Następnie cały skład powrócił do tematu Return to Forever, by płynnie przejść do solo spotu dla Lenny'ego. Ten w trakcie swojej ciekawej solówki żartobliwie nawiązał do fana krzyczącego z publiki "faster!" i zagrał przez kilka sekund wręcz metalowy blast na podwójną stopę. Po solo sympatycznego murzyna cały skład dokończył Romantycznego Wojownika.

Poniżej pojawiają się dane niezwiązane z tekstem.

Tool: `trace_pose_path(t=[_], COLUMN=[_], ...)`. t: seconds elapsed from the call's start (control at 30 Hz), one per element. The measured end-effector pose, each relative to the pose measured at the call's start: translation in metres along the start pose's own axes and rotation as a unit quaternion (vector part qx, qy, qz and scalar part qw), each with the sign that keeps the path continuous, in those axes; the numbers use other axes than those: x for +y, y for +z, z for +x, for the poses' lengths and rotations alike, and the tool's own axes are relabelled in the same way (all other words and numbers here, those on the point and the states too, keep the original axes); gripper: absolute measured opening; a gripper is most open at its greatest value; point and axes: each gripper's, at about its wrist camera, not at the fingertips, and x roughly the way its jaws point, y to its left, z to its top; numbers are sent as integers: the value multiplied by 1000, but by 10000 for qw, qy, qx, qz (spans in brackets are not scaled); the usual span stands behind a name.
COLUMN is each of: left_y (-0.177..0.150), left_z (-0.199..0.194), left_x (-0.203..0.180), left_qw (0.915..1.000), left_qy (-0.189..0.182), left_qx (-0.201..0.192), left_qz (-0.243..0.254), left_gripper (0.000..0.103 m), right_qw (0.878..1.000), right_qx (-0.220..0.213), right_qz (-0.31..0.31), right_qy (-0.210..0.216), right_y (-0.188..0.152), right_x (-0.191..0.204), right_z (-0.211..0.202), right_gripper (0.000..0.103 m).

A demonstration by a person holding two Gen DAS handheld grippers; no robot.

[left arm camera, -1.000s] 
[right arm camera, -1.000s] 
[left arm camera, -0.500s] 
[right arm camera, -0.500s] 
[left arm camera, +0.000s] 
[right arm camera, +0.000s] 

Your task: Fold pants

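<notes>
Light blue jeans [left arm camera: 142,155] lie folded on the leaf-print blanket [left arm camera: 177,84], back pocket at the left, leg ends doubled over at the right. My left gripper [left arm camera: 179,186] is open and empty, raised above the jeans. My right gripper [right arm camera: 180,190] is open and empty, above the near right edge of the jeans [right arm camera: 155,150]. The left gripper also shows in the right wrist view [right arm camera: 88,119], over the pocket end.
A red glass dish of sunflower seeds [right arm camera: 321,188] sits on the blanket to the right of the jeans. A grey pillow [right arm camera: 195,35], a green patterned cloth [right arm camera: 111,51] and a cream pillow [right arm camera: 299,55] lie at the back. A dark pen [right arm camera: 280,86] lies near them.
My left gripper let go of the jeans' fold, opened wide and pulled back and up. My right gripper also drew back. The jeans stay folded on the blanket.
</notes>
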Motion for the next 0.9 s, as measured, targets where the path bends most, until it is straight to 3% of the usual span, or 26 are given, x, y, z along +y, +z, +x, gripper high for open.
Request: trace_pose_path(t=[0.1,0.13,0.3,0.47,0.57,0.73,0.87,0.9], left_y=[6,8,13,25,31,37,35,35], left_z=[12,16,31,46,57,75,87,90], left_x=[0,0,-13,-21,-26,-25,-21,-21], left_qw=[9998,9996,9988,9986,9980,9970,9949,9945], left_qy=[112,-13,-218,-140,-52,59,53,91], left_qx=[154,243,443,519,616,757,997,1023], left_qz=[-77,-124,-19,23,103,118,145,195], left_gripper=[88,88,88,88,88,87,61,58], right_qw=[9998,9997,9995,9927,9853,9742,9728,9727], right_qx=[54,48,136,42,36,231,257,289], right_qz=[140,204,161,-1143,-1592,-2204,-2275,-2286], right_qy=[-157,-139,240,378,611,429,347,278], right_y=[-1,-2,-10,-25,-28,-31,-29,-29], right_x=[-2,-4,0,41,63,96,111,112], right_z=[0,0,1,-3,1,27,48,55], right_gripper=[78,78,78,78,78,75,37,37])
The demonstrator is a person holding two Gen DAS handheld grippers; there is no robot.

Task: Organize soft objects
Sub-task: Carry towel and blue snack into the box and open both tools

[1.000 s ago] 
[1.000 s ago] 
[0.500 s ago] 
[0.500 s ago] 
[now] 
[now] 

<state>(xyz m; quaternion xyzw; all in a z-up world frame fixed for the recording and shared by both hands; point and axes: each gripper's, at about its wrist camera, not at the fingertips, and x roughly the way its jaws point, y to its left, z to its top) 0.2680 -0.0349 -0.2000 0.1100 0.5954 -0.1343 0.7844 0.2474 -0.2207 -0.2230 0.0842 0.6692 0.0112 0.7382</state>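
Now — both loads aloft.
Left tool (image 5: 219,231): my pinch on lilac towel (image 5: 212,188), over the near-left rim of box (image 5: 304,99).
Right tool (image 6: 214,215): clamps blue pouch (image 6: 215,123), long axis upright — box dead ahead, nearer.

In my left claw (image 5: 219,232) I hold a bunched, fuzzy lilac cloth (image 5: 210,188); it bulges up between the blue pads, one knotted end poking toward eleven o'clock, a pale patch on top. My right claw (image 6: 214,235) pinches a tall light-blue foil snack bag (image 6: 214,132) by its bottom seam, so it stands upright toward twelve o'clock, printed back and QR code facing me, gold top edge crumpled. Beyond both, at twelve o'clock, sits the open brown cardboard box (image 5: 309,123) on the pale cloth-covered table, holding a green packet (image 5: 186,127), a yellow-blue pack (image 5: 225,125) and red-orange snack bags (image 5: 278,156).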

Dla mnie jednak najlepszym fragmentem tego utworu wcale nie było solo Stanley'a, ani solo Lenny'ego. To solo Ala na gitarze akustycznej, jeszcze w pierwszej części utworu, w szybkim fragmencie. Tutaj Al po prostu płonął żywym ogniem - to było niesamowite! W mojej opinii najlepsza solówka na całym koncercie.

Po tych pełnych ognia i pasji 30 minutach nastąpiło pierwsze pożegnanie z publicznością i zniknięcie za kulisami. Nie potrwało to jednak długo, bo publika w Neuhardenbergu nie przestawała hałasować jak na dobrym rockowym koncercie. Po chwili wielka czwórka pojawiła się powrotem i na bis zagrali kolejną spektakularną suitę, znów elektrycznie - tym razem był to Duel of the Jester and the Tyrant z płyty Romantic Warrior. Tak minęło ostatnie 15 minut koncertu. Pomimo że kończyła się już druga godzina tego wyczerpującego występu, po chłopakach w ogóle nie było widać zmęczenia.

Kolejne pożegnanie z publiką było nie mniej spektakularne niż cały koncert. Trwało chyba tyle co Jester and the Tyrant i było równie hałaśliwe. Pod scenę podeszły osoby z płytami do podpisania i proszące o kostki, Stanley biegał jak oszalały i przybijał piątki (wyskoczyłem wysoko i przybiłem mu ją takoż, trzeba przyznać że ma facet łapsko :)).

Koncert był po prostu niesamowity. To był ten sam rodzaj energii co na pierwszym elektrycznym koncercie Ala we wrocławskim rynku. Totalny ogień i znakomity kontakt z ekstremalnie żywiołowo reagującą publicznością. No i my w pierwszym rzędzie, zaklaskujący się do czerwoności. Oj, było co oklaskiwać. Powtórzę się raz jeszcze, ale to był czysty ogień. Ci kolesie po prostu płonęli na scenie! Sola pełne pasji, kilkunastominutowe pasaże pełne wpadających w ucho (acz niebanalnych!) melodii, świetne zgranie... Ciężko znaleźć słowa, by to opisać. W ogóle nie wyglądało to tak, jakby minęło te 20 lat z okładem. A panowie, mimo że już nieźle po 50-tce, zachowywali się jak szczeniaki głodne muzyki, hałasu, ognia. Tak, ognia! Po raz kolejny :).

Pozostaje mieć nadzieję, że zechce im się jeszcze kiedyś ruszyć w trasę, a może nawet nagrać nową płytę? Chick rzekomo napisał nowy utwór. To by było coś. Ta inicjatywa nie powinna zapaść na kolejny trwający 25 lat sen zimowy. Chociaż nie wątpię, że nawet po kolejnej takiej przerwie panowie byliby w stanie wyjść na scenę ponownie i dać równie dobry koncert jak ten, którego byliśmy świadkami w Neuhardenbergu.